PROBLEM TO SOLVE = Say, as a bare number, how many lines of the listing hold "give".

== Segment start ==

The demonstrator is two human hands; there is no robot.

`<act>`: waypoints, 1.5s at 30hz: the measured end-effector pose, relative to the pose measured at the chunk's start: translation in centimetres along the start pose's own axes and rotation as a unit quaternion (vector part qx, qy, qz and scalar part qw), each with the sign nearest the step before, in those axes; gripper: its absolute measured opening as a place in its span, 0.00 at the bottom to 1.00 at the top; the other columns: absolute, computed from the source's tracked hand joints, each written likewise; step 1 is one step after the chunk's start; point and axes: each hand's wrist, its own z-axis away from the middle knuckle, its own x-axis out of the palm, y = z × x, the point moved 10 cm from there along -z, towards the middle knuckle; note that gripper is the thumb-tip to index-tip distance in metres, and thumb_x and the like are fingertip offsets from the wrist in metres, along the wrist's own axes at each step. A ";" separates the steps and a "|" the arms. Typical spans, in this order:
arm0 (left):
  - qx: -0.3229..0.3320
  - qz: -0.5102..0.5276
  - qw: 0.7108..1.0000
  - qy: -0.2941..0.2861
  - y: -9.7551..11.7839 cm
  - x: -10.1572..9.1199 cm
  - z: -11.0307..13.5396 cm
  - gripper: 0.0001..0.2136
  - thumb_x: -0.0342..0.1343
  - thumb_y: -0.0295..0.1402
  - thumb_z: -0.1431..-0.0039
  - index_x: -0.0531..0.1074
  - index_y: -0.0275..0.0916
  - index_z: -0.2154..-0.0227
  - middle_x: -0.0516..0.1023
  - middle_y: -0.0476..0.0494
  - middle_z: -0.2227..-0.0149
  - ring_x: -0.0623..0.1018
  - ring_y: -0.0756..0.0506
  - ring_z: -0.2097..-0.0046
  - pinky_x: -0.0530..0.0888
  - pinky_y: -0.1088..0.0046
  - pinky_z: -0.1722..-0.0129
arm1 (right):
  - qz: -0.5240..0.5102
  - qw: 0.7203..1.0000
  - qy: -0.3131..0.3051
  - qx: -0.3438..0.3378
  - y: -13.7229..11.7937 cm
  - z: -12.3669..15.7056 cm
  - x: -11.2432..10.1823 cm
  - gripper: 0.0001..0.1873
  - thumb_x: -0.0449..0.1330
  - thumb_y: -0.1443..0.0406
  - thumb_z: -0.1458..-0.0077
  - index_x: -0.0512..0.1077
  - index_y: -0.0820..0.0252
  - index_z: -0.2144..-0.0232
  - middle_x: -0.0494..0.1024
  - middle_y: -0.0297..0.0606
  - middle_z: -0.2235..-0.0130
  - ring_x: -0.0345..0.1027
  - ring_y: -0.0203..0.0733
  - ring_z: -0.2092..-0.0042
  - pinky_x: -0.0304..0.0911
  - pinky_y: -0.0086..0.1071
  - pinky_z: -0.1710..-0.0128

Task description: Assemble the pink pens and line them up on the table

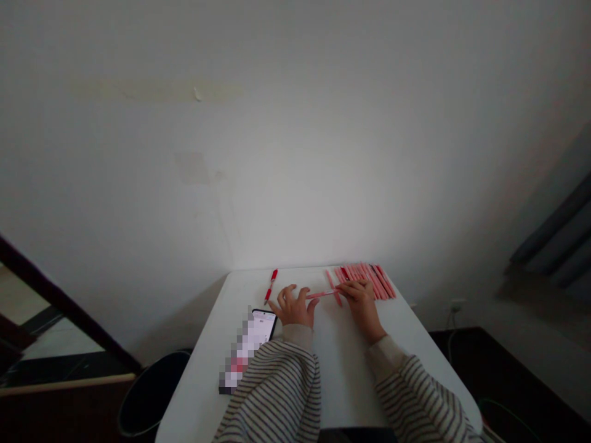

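Pink pen [323, 293] lies crosswise between the two hands, above the far half of a white bench [341, 363]. The bench has rounded corners and stands against a pale wall [295, 154] with a peeled mark and faint stains; the floor at right is dark. A round dark bin [150, 394] sits at the bench's left side, a socket [457, 303] with a cord is low on the wall at right, and grey fabric [561, 227] hangs at the right edge.

The right hand [362, 304] has its grip pinched on the pen's right end and hides part of the row of pens [372, 280] behind it. The left hand [296, 307] touches the other end, though I cannot tell whether its grip is closed. Its sleeve [277, 381] covers part of a phone [258, 329].

Counted: one pen between the hands, one slanting pen [329, 279] beneath it, one red pen [271, 287] at far left, one phone, upwards of ten pens in the row.
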 end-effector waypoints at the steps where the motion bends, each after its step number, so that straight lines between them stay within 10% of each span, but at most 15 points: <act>1: 0.002 0.000 1.000 -0.001 0.1 0.0 0.0 0.12 0.58 0.43 0.49 0.75 0.54 0.60 0.68 0.45 0.47 0.61 0.38 0.44 0.46 0.40 0.41 | -0.001 1.000 0.000 -0.001 0.0 0.0 0.0 0.13 0.54 0.58 0.41 0.79 0.50 0.63 0.78 0.40 0.62 0.58 0.49 0.56 0.56 0.44 0.55; 45: -0.013 -0.031 0.999 0.006 -0.4 0.7 0.0 0.09 0.52 0.42 0.43 0.77 0.50 0.68 0.69 0.46 0.47 0.62 0.40 0.44 0.47 0.41 0.41 | -0.012 1.000 -0.004 0.007 0.6 0.1 0.3 0.13 0.55 0.57 0.41 0.79 0.50 0.63 0.79 0.38 0.61 0.57 0.49 0.55 0.55 0.43 0.54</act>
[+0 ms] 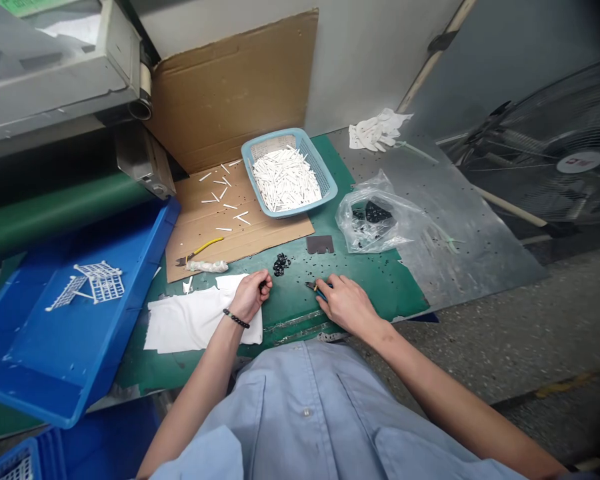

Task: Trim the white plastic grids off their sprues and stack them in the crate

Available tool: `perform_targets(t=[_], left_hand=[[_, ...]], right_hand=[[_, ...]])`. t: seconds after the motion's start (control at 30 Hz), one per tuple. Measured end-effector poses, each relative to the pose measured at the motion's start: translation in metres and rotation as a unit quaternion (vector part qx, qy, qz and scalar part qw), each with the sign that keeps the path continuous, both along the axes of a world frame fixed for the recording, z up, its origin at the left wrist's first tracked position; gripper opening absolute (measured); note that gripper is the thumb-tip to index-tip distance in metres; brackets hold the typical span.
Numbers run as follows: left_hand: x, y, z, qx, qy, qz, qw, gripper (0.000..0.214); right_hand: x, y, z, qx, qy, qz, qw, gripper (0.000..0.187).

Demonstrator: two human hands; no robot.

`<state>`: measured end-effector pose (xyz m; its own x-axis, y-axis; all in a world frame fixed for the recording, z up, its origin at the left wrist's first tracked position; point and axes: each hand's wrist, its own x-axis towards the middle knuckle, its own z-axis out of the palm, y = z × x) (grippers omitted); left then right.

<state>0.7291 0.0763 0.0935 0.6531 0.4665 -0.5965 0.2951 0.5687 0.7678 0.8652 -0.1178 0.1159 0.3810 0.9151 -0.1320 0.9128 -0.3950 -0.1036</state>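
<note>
My left hand rests on a white cloth with its fingers curled; what they pinch is too small to make out. My right hand lies on the green mat and grips a small tool with a blue handle. A heap of small black parts sits just beyond and between both hands. Further back stands a light blue basket full of white sticks.
A clear plastic bag of black parts lies at the right. Cardboard with loose white sticks and yellow-handled pliers lies at the left. A blue tray holds white plastic frames. A fan stands at the right, white gloves behind.
</note>
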Motion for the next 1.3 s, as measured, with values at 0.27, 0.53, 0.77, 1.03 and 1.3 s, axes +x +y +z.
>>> perform_targets(t=[0.27, 0.53, 0.77, 1.03, 1.3], left_hand=[[0.016, -0.012, -0.008, 0.497, 0.228, -0.137, 0.826, 0.016], [0.009, -0.008, -0.002, 0.298, 0.135, -0.023, 0.945, 0.013], [-0.001, -0.010, 0.017, 0.011, -0.058, 0.039, 0.998, 0.023], [-0.003, -0.022, 0.020, -0.050, -0.090, 0.017, 0.995, 0.027], [-0.008, -0.020, 0.020, -0.069, -0.072, -0.020, 0.995, 0.031]], right_hand=[[-0.005, -0.001, 0.013, -0.022, 0.009, -0.001, 1.000, 0.030], [-0.009, -0.003, 0.016, 0.011, 0.016, -0.005, 1.000, 0.030], [-0.015, 0.003, 0.025, 0.075, 0.034, 0.012, 0.997, 0.030], [-0.020, 0.010, 0.033, 0.118, 0.043, 0.028, 0.992, 0.032], [-0.017, 0.013, 0.040, 0.105, 0.032, 0.076, 0.991, 0.030]])
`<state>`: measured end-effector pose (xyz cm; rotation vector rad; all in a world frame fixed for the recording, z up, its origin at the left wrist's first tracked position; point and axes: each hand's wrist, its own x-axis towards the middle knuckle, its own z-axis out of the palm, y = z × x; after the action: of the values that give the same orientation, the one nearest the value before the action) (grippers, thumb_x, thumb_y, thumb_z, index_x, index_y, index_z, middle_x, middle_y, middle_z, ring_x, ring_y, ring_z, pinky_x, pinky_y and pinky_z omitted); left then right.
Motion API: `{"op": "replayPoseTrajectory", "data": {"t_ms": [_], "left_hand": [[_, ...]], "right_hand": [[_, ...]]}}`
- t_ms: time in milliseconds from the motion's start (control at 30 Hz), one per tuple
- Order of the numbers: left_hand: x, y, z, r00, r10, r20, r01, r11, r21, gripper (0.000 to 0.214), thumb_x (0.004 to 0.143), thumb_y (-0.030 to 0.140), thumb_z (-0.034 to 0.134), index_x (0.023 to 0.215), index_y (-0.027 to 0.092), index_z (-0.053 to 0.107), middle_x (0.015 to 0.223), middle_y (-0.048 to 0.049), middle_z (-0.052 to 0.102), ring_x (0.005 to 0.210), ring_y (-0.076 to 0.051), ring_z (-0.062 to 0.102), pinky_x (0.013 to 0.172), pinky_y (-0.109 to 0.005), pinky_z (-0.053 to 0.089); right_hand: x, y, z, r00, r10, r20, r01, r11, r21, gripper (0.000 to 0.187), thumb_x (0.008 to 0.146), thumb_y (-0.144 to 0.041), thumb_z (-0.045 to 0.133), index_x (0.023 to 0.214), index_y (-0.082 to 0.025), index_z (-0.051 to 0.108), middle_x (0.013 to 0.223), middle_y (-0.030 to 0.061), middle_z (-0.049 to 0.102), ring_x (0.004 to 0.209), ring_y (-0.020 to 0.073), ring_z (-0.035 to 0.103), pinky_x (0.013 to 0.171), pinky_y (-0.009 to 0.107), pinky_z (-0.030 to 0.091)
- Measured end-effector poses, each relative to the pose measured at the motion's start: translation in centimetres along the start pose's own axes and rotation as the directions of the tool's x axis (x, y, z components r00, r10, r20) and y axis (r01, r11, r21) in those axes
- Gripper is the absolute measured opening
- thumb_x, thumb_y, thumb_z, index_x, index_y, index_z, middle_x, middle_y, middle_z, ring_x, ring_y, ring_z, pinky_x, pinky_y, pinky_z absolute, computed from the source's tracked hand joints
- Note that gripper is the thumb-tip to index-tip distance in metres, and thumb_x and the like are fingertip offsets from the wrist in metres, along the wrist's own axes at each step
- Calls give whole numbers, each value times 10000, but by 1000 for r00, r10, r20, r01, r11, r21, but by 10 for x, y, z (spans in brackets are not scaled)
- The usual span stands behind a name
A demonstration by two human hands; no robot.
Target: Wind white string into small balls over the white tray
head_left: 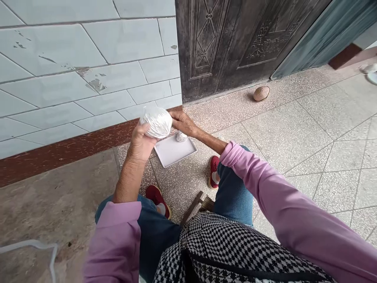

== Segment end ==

ANSWER BELOW = 2